Posted by "Vijay (Issue Comment Edited) (JIRA)" <ji...@apache.org>.
    [ https://issues.apache.org/jira/browse/CASSANDRA-3853?page=com.atlassian.jira.plugin.system.issuetabpanels:comment-tabpanel&focusedCommentId=13211501#comment-13211501 ] 

Vijay edited comment on CASSANDRA-3853 at 2/19/12 7:33 PM:
-----------------------------------------------------------

Other thing we can do is that we can drop the references in the co-ordinator once we have executed/sent the query to the remote node, we can avoid promotion of those objects. We dont use this command for retry etc... it is done by the client hence we dont need to hold this references. Once the references to the query is dropped even if the rpc timeout is 10 seconds we have reference to only fewer objects.

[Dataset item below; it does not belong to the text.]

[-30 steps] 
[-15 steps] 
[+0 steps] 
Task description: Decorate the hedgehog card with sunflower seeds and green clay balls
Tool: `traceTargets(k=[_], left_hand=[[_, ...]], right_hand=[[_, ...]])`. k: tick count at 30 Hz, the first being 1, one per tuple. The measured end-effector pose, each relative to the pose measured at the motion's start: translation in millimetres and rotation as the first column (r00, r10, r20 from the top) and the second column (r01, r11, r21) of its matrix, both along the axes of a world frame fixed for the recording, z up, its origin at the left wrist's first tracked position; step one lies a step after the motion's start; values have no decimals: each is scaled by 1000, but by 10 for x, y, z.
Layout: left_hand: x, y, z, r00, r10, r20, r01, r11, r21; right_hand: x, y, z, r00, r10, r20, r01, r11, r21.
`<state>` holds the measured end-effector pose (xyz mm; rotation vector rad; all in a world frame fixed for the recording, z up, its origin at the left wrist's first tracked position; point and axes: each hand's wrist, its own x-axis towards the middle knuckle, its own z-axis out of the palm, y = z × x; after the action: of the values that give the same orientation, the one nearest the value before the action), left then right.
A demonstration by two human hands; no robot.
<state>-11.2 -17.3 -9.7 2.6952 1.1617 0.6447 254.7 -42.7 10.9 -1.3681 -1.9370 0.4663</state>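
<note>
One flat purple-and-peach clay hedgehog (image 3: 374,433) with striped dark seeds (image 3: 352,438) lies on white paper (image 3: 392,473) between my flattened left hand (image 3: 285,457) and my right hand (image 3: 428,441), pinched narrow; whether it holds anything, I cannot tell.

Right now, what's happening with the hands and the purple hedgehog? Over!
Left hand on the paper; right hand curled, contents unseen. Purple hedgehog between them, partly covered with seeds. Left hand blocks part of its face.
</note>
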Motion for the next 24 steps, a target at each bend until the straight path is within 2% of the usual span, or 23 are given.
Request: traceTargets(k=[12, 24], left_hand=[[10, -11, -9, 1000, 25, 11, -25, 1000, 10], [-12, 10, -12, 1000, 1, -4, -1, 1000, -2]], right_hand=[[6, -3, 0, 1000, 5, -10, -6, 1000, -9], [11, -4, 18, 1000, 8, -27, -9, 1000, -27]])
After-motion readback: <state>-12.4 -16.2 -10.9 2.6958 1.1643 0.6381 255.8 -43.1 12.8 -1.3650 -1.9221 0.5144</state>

Bonus: if we convert table name and column family name to byte buffers and use references then we will save some there too. 
                
      was (Author: vijay2win@yahoo.com):
    Other thing we can do is that we can drop the references in the co-ordinator once we have executed/sent the query to the remote node, this we can avoid promotion of those objects at least we dont use this command for retry etc... it is done by the client hence we dont need to hold the references. Once the references to the query is dropped even if the rpc timeout is 10 seconds we have reference to very little objects.

Bonus: if we convert table name and column family name to byte buffers and use references then we will save some there too. 
                  
> lower impact on old-gen promotion of slow nodes or connections
> --------------------------------------------------------------
>
>                 Key: CASSANDRA-3853
>                 URL: https://issues.apache.org/jira/browse/CASSANDRA-3853
>             Project: Cassandra
>          Issue Type: Improvement
>            Reporter: Peter Schuller
>            Assignee: Peter Schuller
>
> Cassandra has the unfortunate behavior that when things are "slow" (nodes overloaded, etc) there is a tendency for cascading failure if the system is overall under high load. This is generally true of most systems, but one way in which it is worse than desired is the way we queue up things between stages and outgoing requests.

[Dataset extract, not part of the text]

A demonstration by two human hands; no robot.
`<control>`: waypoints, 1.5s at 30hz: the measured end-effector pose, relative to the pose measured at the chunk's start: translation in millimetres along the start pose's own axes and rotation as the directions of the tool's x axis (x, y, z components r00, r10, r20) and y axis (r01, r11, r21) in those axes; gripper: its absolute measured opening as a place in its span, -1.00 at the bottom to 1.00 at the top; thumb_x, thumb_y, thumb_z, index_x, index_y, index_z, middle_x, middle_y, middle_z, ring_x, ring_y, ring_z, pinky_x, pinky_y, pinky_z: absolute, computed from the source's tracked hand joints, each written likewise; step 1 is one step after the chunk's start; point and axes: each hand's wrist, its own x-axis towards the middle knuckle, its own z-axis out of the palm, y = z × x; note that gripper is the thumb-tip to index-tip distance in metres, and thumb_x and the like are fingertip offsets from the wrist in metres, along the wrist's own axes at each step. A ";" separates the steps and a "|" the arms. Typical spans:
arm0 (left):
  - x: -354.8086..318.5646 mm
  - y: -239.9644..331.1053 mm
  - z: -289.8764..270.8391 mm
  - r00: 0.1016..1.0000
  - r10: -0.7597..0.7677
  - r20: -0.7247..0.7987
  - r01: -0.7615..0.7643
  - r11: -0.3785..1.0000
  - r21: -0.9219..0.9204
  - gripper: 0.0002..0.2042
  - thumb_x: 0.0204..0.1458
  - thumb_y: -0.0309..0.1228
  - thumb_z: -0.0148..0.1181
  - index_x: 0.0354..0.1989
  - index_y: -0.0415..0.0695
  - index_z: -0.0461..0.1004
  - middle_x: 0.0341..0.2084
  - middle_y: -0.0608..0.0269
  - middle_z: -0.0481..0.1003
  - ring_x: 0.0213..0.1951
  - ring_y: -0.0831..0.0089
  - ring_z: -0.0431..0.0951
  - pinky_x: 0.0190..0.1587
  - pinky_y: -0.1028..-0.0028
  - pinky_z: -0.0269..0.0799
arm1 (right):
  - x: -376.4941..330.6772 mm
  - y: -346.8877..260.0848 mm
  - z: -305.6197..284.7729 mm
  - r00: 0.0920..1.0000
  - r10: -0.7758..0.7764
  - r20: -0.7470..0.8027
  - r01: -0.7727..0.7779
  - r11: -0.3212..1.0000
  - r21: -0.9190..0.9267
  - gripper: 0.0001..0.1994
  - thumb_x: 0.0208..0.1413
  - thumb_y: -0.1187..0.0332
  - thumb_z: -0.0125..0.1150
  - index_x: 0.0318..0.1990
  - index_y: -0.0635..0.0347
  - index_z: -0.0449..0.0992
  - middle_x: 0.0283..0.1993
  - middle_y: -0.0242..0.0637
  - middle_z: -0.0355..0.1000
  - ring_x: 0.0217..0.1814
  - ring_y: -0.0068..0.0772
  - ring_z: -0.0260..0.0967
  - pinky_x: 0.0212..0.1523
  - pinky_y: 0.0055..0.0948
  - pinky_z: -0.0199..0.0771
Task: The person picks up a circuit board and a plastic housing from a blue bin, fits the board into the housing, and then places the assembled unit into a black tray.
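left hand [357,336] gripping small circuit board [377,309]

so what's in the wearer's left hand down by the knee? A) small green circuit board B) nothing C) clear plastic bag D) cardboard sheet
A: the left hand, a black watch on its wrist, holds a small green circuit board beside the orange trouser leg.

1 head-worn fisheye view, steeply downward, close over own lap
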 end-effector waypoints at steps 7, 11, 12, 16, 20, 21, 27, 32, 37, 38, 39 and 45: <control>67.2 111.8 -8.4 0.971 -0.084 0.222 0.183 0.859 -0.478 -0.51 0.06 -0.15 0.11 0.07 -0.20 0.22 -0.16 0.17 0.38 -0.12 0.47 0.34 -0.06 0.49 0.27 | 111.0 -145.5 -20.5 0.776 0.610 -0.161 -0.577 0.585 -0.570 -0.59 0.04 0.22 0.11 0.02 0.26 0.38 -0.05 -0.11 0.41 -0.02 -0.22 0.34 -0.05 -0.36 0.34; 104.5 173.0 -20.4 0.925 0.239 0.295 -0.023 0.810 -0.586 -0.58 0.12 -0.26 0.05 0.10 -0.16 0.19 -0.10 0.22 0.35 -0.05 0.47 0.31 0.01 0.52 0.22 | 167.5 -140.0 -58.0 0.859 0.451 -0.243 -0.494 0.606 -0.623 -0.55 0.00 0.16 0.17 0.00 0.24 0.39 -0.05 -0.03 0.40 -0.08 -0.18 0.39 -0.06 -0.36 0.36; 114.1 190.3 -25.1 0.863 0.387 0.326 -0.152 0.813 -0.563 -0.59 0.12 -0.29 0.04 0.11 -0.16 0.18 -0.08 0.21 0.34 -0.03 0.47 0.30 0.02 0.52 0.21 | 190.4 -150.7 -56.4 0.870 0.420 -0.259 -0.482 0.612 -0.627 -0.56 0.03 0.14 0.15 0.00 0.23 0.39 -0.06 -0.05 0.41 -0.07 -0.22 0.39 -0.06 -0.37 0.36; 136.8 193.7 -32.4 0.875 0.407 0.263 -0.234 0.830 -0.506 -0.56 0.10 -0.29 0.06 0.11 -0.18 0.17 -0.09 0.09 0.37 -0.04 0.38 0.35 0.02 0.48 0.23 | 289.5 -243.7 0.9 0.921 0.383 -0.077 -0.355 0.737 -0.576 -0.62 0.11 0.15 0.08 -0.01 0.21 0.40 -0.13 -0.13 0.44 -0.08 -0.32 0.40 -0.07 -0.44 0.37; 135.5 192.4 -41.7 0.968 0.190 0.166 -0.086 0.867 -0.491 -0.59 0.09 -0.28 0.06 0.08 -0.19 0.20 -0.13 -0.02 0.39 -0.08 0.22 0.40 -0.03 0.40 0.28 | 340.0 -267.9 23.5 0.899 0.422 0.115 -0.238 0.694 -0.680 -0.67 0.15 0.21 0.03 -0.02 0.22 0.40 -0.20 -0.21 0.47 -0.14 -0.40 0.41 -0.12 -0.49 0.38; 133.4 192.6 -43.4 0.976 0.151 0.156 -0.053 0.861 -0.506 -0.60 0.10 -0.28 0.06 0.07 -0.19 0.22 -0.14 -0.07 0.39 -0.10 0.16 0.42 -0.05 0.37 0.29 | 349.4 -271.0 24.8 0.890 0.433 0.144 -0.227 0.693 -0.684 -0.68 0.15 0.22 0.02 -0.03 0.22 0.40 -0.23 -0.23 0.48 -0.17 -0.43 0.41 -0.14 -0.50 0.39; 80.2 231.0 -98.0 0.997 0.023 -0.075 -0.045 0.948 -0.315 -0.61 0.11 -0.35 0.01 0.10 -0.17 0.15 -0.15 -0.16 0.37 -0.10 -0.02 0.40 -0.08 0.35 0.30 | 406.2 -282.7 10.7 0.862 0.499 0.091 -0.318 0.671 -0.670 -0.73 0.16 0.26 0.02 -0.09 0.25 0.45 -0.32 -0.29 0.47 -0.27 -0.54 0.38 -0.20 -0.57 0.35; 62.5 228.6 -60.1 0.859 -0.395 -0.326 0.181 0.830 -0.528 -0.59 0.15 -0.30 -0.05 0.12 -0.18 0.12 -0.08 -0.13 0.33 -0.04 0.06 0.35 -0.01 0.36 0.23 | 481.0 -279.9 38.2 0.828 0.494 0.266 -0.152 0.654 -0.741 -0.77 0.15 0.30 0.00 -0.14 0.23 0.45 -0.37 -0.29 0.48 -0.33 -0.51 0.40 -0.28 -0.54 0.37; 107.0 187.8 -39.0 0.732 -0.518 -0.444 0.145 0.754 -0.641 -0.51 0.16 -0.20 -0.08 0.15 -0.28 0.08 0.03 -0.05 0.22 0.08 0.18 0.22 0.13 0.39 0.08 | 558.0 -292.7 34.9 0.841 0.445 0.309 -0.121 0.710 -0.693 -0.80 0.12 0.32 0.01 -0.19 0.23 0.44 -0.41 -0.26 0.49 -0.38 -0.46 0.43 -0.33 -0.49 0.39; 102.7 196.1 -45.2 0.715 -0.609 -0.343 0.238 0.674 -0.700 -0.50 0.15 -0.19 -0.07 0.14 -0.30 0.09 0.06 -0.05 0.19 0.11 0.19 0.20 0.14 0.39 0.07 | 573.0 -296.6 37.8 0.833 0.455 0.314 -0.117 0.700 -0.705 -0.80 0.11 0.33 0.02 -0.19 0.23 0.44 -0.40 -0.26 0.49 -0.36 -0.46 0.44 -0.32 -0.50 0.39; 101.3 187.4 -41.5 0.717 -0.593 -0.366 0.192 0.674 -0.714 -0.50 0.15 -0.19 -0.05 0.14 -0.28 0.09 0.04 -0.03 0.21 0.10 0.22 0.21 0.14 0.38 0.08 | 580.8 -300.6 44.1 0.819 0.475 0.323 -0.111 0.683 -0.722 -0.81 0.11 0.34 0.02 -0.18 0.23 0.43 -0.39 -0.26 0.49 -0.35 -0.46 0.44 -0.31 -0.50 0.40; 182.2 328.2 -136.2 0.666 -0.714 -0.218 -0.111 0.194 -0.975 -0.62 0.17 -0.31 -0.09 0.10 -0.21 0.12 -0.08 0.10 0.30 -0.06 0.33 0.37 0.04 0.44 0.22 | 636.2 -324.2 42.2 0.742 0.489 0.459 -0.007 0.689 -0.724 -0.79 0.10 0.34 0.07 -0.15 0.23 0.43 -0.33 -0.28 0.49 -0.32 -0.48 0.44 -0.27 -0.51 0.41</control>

> First off, I use the following premises:
> * The node is not running Azul ;)
> * The total cost of ownership (in terms of allocation+collection) of an object that dies in old-gen is *much* higher than that of an object that dies in young gen.
> * When CMS fails (concurrent mode failure or promotion failure), the resulting full GC is *serial* and does not use all cores, and is a stop-the-world pause.

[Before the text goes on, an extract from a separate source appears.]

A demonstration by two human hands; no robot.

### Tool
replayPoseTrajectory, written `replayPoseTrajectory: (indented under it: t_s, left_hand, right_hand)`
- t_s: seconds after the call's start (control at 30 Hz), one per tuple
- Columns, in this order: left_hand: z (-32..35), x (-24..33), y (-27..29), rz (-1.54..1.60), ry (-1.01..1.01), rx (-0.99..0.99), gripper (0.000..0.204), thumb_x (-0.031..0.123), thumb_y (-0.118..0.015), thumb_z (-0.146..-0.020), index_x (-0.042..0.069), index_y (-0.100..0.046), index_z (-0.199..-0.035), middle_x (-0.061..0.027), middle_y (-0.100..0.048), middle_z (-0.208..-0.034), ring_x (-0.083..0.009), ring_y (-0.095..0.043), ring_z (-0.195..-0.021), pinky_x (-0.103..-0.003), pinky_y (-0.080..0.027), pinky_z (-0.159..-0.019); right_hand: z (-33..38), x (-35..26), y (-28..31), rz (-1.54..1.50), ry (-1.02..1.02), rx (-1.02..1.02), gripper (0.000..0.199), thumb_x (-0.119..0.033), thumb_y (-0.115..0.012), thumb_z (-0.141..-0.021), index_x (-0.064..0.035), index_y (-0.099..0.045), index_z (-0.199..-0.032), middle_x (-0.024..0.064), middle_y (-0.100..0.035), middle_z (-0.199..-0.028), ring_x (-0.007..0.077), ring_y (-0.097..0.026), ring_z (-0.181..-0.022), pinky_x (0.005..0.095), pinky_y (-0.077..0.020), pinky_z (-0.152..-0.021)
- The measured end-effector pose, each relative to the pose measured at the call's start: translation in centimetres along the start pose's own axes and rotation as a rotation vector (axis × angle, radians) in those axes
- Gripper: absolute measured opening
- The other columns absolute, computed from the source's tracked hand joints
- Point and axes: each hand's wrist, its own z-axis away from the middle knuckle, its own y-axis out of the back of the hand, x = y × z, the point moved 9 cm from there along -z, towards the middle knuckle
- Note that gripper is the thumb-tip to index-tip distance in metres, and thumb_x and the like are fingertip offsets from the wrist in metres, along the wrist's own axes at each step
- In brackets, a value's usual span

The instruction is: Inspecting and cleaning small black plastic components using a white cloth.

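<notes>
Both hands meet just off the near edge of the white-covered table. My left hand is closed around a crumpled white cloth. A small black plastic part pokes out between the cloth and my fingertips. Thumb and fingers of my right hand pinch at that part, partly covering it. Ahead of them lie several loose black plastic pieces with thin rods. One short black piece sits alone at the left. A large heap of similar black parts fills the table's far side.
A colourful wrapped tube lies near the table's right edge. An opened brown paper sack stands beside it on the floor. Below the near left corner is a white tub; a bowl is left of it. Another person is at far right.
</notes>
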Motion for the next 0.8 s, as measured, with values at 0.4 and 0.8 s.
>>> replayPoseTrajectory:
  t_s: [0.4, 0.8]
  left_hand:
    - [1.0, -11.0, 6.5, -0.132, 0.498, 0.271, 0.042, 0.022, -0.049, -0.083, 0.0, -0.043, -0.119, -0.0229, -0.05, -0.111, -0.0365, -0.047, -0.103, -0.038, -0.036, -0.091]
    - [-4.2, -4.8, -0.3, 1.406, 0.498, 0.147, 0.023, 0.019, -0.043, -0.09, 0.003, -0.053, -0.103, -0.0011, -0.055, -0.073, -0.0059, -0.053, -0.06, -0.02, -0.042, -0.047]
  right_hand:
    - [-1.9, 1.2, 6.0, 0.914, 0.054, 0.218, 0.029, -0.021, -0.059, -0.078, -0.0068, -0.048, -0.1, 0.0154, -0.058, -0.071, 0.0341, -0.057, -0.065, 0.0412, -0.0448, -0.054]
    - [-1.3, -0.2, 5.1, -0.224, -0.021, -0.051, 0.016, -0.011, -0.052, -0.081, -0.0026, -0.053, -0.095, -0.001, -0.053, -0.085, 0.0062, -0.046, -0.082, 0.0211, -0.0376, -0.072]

> Here is how this very effectively leads to cascading failure of the "fallen and can't get up" kind:
> * Some node has a problem and is slow, even if just for a little while.
> * Other nodes, especially neighbors in the replica set, start queueing up outgoing requests to the node for {{rpc_timeout}} milliseconds.
> * You have a high (let's say write) throughput of 50 thousand or so requests per second per node.
> * Because you want writes to be highly available and you are okay with high latency, you have an {{rpc_timeout}} of 60 seconds.
> * The total amount of memory used for 60 * 50 000 requests is freaking high.
> * The young gen GC pauses happen *much* more frequently than every 60 seconds.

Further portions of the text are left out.